▶ _WORK INSTRUCTION_:
Reproduce the listing in full, exactly as written, but without images.
-------
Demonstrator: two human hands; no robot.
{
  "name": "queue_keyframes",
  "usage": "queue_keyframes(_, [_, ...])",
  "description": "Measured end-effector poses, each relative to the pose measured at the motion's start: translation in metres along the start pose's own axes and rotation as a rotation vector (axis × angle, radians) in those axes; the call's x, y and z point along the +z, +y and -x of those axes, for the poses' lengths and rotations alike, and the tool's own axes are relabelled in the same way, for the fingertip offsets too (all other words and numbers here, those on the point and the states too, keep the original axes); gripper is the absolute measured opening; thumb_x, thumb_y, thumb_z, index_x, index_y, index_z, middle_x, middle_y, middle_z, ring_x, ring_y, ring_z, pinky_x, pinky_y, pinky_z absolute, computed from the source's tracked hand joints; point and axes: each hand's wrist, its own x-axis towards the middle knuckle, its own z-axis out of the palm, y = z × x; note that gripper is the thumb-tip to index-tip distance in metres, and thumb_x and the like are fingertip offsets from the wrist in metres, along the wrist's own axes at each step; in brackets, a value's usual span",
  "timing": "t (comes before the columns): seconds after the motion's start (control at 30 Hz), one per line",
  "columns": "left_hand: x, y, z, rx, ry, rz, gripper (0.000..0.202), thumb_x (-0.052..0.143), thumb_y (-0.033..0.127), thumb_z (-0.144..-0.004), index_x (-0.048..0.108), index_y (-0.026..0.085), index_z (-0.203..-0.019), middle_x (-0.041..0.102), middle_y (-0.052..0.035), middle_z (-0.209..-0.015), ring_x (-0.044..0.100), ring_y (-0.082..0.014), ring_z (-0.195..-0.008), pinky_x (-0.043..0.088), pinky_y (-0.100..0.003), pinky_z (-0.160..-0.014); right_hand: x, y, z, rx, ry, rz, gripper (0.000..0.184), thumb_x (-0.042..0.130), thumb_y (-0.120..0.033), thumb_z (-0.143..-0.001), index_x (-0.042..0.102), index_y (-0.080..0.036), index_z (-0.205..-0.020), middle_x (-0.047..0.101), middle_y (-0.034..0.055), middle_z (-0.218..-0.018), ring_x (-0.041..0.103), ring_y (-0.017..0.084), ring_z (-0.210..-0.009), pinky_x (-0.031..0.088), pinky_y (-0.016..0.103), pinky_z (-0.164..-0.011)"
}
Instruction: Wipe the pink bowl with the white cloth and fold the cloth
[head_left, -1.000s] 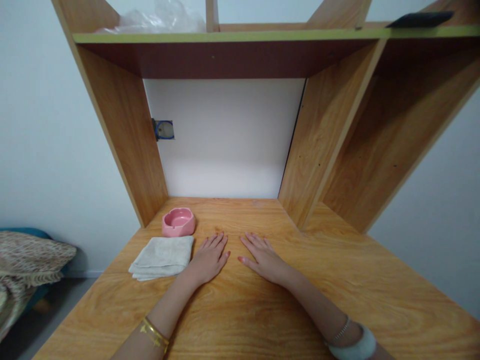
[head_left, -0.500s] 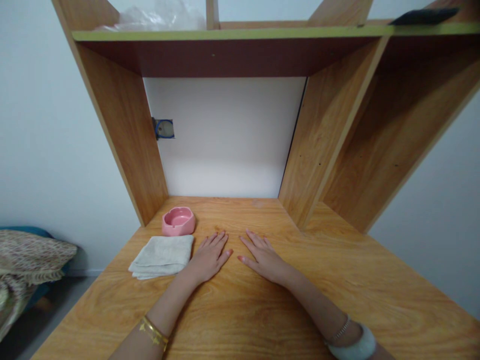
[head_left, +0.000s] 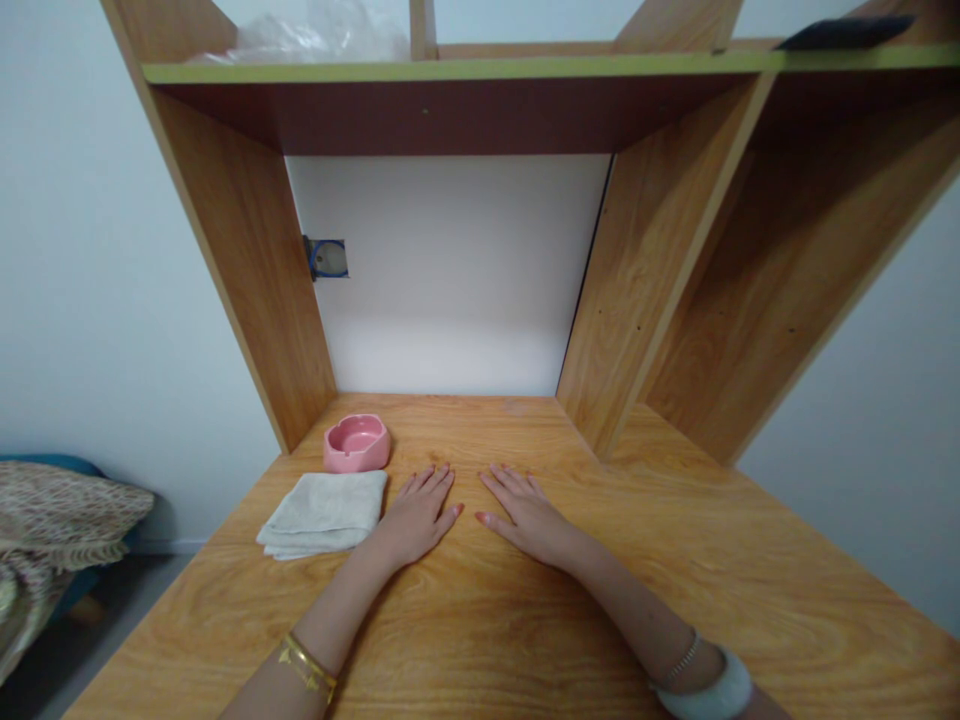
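Note:
My left hand [head_left: 415,517] lies flat on the wooden desk [head_left: 525,620], palm down, fingers stretched out, holding nothing. Its side is right beside a folded grey-white cloth [head_left: 324,513]. Behind the cloth stands a small pink ashtray [head_left: 357,443]. My right hand [head_left: 526,515] also rests flat and open on the desk, a little to the right of the left hand, with nothing under or in it. A gold bangle is on my left wrist, and a pale bangle with a thin bracelet on my right.
A wooden shelf unit rises at the back of the desk, with side panels [head_left: 255,270] left and right [head_left: 637,290] and a shelf board [head_left: 465,72] overhead holding clear plastic [head_left: 322,35]. A patterned blanket [head_left: 52,520] lies at far left, below the desk.

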Motion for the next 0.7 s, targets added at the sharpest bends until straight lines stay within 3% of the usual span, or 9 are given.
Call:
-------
▶ _ANSWER SECTION_:
Demonstrator: two human hands; no robot.
{
  "name": "queue_keyframes",
  "usage": "queue_keyframes(_, [_, ...])",
  "description": "Measured end-effector poses, each relative to the pose measured at the motion's start: translation in metres along the start pose's own axes and rotation as a rotation vector (axis × angle, radians) in those axes; the call's x, y and z point along the +z, +y and -x of those axes, for the poses' lengths and rotations alike, and the tool's own axes are relabelled in the same way, for the fingertip offsets too (all other words and numbers here, those on the point and the states too, keep the original axes); gripper is the absolute measured opening; thumb_x, thumb_y, thumb_z, index_x, index_y, index_z, middle_x, middle_y, middle_z, ring_x, ring_y, ring_z, pinky_x, pinky_y, pinky_z absolute, computed from the source's tracked hand joints; point and axes: each hand's wrist, its own x-axis towards the middle knuckle, its own z-axis out of the palm, y = z × x; note that gripper is the thumb-tip to index-tip distance in metres, and thumb_x and the like are fingertip offsets from the wrist in metres, along the wrist's own axes at each step; in brackets, a value's usual span",
  "timing": "t (comes before the columns): seconds after the motion's start (control at 30 Hz), one per line",
  "columns": "left_hand: x, y, z, rx, ry, rz, gripper (0.000..0.202), thumb_x (-0.052..0.143), thumb_y (-0.033..0.127), thumb_z (-0.144..-0.004), index_x (-0.048..0.108), index_y (-0.026..0.085), index_z (-0.203..-0.019), middle_x (-0.041..0.102), middle_y (-0.052..0.035), middle_z (-0.209..-0.015), ring_x (-0.044..0.100), ring_y (-0.082..0.014), ring_z (-0.195..-0.008), pinky_x (-0.043..0.088), pinky_y (-0.100..0.003), pinky_z (-0.160..-0.014); right_hand: x, y, z, rx, ry, rz, gripper (0.000..0.184), thumb_x (-0.042..0.130), thumb_y (-0.120..0.033), thumb_z (-0.143..-0.001), index_x (-0.042..0.102), index_y (-0.080..0.036), index_z (-0.205..-0.020), middle_x (-0.047..0.101), middle_y (-0.034..0.055), middle_z (-0.218..-0.018), ring_x (-0.041..0.103), ring_y (-0.017..0.084), ring_z (-0.210..-0.009), pinky_x (-0.031..0.088), pinky_y (-0.016..0.103), pinky_z (-0.164..-0.011)"
}
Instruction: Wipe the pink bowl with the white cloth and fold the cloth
[head_left, -1.000s] 
[head_left, -0.500s] 
[head_left, +0.000s] 
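Note:
My left hand [head_left: 415,517] lies flat on the wooden desk [head_left: 525,620], palm down, fingers stretched out, holding nothing. Its side is right beside a folded grey-white cloth [head_left: 324,513]. Behind the cloth stands a small pink ashtray [head_left: 357,443]. My right hand [head_left: 526,515] also rests flat and open on the desk, a little to the right of the left hand, with nothing under or in it. A gold bangle is on my left wrist, and a pale bangle with a thin bracelet on my right.
A wooden shelf unit rises at the back of the desk, with side panels [head_left: 255,270] left and right [head_left: 637,290] and a shelf board [head_left: 465,72] overhead holding clear plastic [head_left: 322,35]. A patterned blanket [head_left: 52,520] lies at far left, below the desk.
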
Motion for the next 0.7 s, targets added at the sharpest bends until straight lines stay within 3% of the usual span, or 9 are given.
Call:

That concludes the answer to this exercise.